=== Required work ===
This exercise calls for a copy of every line in the listing below that carries the word "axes".

=== Supplied information ===
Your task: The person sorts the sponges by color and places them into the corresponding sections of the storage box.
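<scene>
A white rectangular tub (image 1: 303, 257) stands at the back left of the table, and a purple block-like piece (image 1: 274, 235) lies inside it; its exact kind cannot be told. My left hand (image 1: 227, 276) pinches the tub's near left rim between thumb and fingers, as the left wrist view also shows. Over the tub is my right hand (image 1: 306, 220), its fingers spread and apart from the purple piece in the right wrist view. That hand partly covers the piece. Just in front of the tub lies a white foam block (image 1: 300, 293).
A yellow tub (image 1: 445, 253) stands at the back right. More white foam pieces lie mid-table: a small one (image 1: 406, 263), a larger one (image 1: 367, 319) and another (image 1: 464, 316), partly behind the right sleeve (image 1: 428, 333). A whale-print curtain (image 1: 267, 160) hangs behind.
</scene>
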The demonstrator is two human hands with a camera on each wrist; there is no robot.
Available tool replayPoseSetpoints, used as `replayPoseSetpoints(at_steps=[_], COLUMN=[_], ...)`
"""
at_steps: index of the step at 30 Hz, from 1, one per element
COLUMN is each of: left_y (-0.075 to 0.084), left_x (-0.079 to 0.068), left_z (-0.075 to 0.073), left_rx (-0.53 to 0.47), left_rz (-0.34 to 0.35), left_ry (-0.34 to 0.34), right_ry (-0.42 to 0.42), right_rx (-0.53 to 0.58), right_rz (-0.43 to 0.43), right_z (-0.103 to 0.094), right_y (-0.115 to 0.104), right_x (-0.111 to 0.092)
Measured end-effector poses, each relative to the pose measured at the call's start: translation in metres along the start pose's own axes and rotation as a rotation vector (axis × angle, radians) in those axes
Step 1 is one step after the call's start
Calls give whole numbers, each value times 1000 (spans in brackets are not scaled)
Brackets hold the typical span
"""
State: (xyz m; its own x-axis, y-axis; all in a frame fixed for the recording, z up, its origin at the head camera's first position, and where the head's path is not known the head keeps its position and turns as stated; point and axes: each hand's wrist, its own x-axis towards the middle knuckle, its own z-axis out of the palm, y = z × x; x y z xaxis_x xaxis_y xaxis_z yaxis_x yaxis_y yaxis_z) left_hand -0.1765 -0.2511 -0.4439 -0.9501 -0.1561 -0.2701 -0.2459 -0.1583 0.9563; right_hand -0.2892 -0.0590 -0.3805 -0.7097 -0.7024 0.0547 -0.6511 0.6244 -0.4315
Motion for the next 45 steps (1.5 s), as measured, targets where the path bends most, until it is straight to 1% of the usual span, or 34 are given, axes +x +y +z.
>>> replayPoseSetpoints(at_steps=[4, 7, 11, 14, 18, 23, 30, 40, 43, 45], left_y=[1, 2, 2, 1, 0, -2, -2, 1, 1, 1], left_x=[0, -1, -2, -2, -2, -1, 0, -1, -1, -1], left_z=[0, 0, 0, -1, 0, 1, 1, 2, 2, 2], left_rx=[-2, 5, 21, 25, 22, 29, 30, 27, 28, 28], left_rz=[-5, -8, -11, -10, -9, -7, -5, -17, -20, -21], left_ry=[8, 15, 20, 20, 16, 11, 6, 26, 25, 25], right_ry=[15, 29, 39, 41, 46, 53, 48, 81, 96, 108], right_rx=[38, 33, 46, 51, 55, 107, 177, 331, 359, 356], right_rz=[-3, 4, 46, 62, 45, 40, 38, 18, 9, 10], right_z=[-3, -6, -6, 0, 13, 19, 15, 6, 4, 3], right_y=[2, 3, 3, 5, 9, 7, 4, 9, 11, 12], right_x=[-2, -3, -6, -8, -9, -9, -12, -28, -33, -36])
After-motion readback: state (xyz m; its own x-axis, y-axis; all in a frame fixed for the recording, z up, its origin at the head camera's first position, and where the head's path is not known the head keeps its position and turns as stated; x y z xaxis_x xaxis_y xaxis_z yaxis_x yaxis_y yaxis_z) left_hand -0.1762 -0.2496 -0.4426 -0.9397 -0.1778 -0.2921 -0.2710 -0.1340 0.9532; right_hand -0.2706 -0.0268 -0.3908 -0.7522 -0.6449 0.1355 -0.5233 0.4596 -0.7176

=== Written response ===
Measured end-effector poses, each relative to the pose measured at the call's start: translation in metres along the start pose's own axes and rotation as a rotation vector (axis × angle, radians) in those axes
State: (xyz m; its own x-axis, y-axis; all in a frame fixed for the recording, z up, its origin at the head camera's first position, and where the head's path is not known the head keeps its position and turns as stated; point and axes: each hand's wrist, its own x-axis towards the middle knuckle, its own z-axis out of the palm, y = z × x; x y z xaxis_x xaxis_y xaxis_z yaxis_x yaxis_y yaxis_z) left_hand -0.1765 -0.2511 -0.4439 -0.9501 -0.1561 -0.2701 -0.2459 -0.1583 0.9563; right_hand -0.2892 -0.0590 -0.3805 -0.7097 -0.7024 0.0547 -0.6511 0.6244 -0.4315
Motion for the next 45 steps (1.5 s), as measured, targets where the path bends most, until it is straight to 1% of the usual span, or 34 are given, axes +x +y +z.

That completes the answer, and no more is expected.